There is a lack of consistency in the literature regarding complication rates after immediate vs delayed autologous tissue flap and implant reconstructions, say Dr Olsen and colleagues. However, they point out, since the late 1990s, the proportion of women with high-risk characteristics who undergo immediate implant breast reconstruction — including those who are elderly, have advanced breast cancer, or comorbidities and those who need adjuvant radiotherapy — has increased threefold.
The fact that lower rates of wound complications were seen in women who underwent delayed reconstruction compared to those who underwent immediate reconstruction is important, because in the former group, there was a higher risk for surgical site infection. For women living in a rural area who smoke, immediate rather than delayed reconstruction was associated with even higher wound complication rates, the study authors note.

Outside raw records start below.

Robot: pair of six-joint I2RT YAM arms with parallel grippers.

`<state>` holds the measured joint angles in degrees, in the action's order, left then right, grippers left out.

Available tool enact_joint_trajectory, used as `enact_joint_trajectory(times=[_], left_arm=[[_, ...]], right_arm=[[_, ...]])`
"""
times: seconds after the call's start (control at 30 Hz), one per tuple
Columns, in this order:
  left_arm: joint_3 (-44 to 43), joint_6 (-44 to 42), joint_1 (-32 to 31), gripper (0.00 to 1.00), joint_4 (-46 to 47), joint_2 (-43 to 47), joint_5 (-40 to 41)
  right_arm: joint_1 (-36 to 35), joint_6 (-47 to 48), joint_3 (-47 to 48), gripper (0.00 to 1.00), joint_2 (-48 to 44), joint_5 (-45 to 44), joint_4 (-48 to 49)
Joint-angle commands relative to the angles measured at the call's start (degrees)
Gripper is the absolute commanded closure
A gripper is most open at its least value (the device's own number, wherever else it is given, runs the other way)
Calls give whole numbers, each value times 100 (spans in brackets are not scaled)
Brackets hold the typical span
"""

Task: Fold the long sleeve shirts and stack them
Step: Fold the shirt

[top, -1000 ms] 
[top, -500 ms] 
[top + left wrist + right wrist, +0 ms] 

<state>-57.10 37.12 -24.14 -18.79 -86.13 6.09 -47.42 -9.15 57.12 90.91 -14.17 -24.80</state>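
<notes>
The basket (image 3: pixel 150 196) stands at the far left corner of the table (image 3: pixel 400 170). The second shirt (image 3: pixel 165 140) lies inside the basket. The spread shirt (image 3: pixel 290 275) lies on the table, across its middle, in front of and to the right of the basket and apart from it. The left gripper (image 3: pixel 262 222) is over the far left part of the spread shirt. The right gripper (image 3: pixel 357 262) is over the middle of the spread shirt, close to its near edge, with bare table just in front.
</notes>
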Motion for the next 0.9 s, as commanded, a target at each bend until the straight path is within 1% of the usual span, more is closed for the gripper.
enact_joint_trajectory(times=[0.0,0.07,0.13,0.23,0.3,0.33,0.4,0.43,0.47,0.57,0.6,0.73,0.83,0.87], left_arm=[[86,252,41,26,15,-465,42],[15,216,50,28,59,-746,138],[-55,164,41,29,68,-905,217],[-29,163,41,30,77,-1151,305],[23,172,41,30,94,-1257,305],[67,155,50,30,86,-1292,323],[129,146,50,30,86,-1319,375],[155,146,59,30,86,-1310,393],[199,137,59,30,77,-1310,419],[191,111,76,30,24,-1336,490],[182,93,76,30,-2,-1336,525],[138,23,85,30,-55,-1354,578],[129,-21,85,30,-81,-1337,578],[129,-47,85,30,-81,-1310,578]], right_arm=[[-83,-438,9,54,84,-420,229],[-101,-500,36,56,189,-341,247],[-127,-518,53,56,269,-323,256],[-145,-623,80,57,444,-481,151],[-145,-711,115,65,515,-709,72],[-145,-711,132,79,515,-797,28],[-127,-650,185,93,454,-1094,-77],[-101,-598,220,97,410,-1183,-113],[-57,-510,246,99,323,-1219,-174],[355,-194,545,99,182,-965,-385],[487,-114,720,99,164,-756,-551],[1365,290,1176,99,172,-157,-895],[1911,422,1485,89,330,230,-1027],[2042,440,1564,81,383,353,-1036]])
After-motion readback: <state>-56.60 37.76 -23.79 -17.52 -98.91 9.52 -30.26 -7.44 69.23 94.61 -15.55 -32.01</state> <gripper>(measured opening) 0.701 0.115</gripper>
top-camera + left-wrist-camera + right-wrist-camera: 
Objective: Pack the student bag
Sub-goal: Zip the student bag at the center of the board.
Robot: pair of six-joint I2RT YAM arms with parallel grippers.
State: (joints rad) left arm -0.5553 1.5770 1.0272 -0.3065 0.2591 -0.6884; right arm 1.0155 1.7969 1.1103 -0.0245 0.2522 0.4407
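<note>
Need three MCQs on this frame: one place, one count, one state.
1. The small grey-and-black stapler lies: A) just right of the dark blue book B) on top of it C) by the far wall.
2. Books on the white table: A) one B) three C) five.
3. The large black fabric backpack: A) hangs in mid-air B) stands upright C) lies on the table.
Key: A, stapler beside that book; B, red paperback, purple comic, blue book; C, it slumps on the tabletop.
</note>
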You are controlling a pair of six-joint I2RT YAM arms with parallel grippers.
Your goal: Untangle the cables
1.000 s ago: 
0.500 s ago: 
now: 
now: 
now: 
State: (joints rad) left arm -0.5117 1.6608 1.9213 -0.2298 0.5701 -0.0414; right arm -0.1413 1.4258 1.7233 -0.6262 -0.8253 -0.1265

These trends in breast reconstruction complication rates could be explained by the large and highly vascularized "dead space" into which the implant is placed or the longer surgery times required when reconstruction is immediate, Dr Olsen and colleagues suggest. Women who develop wound complications after immediate implant reconstruction may have a prolonged risk for complications after subsequent procedures because of an inherently higher risk for complications, continuing low-level infection, or deterioration of the soft-tissue envelope.
This study was supported by the National Institutes of Health, the Centers for Disease Control and Prevention (CDC), and the Prevention Epicenters Program. Dr Olsen has relationships with Merck, Pfizer, Sanofi Pasteur, and Cubist Pharmaceuticals. Dr Fox has disclosed no relevant financial relationships. Coauthor Anna E. Wallace, MPH, is an employee of HealthCore, a subsidiary of Anthem Inc, and participates in an employee stock purchase plan. Coauthor Victoria J. Fraser, MD, has relationships with the Doris Duke Foundation, the CDC, and the Foundation for Barnes-Jewish Hospital.